As yet she could not bear to think of the life she had once desired -- a peaceful one in the shadow of the Green Mountains with Beriah at her side, and orders for expensive oil paintings coming in by each mail from New York. Her one fatal misstep had shattered that dream.
On the fourth day Medora powdered her face and rouged her lips. Once she had seen Carter in "Zaza." She stood before the mirror in a reckless attitude and cried: "Zut! zut!" She rhymed it with "nut," but with the lawless word Harmony seemed to pass away forever. The Vortex had her. She belonged to Bohemia for evermore. And never would Beriah --
The door opened and Beriah walked in.
"'Dory," said he, "what's all that chalk and pink stuff on your face, honey?
Medora extended an arm.
"Too late," she said, solemnly. The die is cast. I belong in another world. Curse me if you will -- it is your right. Go, and leave me in the path I have chosen. Bid them all at home never to mention my name again. And sometimes, Beriah, pray for me when I am revelling in the gaudy, but hollow, pleasures of Bohemia."

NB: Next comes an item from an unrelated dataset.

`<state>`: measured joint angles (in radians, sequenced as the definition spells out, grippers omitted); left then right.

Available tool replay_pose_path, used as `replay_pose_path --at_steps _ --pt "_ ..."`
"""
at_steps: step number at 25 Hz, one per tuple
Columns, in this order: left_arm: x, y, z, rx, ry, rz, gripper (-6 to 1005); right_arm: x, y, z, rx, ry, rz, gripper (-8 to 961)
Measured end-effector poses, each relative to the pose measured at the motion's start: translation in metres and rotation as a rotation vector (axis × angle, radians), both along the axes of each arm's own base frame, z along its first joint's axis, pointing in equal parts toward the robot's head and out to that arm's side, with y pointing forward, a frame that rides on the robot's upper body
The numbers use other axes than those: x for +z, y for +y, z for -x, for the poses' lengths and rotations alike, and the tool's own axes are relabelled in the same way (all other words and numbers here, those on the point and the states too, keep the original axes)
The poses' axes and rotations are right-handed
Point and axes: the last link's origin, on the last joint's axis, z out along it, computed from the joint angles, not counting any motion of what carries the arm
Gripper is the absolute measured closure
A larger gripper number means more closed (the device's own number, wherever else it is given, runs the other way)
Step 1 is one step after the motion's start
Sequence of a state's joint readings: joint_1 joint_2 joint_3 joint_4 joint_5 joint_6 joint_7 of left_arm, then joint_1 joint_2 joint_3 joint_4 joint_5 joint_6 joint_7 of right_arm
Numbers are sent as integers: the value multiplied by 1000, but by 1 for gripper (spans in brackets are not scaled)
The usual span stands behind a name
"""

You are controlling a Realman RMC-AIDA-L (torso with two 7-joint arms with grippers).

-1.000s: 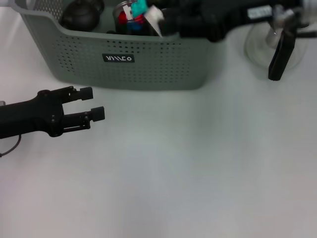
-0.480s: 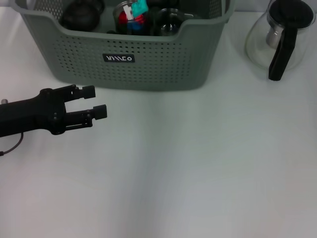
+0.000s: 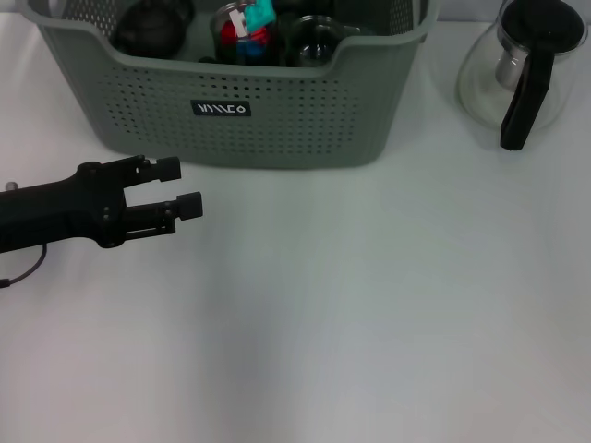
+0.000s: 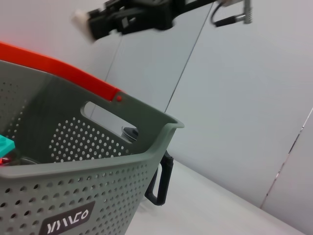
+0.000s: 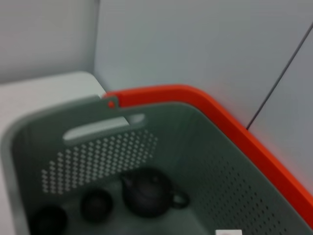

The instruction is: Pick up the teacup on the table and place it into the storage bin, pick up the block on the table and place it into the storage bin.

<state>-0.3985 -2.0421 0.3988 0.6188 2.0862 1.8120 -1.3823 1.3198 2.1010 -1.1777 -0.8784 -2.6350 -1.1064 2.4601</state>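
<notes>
The grey-green perforated storage bin (image 3: 295,129) stands at the far middle of the white table. Inside it are a small clear teacup (image 3: 319,41) and a teal block (image 3: 259,13) resting on a glass with red pieces. The left wrist view shows the bin's wall (image 4: 102,191) and the teal block (image 4: 6,145) close up. My left gripper (image 3: 180,187) hovers open and empty over the table, just in front of the bin's left part. My right gripper (image 4: 122,17) shows only in the left wrist view, high above the bin.
A glass teapot (image 3: 522,69) with a black handle stands right of the bin. In the bin lie a dark round teapot (image 5: 149,193) and small dark cups (image 5: 96,205). An orange rim (image 5: 230,127) runs along the bin's far side.
The right arm, over the bin's right part one second ago, has pulled away out of the head view, uncovering the clear teacup. My left gripper crept slightly towards the bin.
</notes>
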Motion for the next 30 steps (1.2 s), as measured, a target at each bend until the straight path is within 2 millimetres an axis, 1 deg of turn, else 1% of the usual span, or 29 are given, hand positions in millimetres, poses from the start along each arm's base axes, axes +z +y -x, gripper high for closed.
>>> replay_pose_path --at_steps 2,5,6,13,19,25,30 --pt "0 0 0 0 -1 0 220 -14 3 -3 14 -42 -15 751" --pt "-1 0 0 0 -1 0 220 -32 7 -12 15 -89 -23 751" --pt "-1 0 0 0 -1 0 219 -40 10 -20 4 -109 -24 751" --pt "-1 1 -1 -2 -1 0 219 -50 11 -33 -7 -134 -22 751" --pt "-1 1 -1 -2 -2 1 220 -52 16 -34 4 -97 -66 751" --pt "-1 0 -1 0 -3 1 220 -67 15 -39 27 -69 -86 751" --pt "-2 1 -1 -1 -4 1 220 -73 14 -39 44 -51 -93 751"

"Get a towel, 'Dory," said Beriah, "and wipe that paint off your face. I came as soon as I got your letter. Them pictures of yours ain't amounting to anything. I've got tickets for both of us back on the evening train. Hurry and get your things in your trunk."
"Fate was too strong for me, Beriah. Go while I am strong to bear it."
"How do you fold this easel, 'Dory? -- now begin to pack, so we have time to eat before train time. The maples is all out in full-grown leaves, 'Dory -- you just ought to see 'em!
"Not this early, Beriah?
"You ought to see 'em, 'Dory; they're like an ocean of green in the morning sunlight."
"Oh, Beriah!"
On the train she said to him suddenly:
"I wonder why you came when you got my letter." "Oh, shucks! " said Beriah. "Did you think you could fool me? How could you be run away to that Bohemia country like you said when your letter was postmarked New York as plain as day?"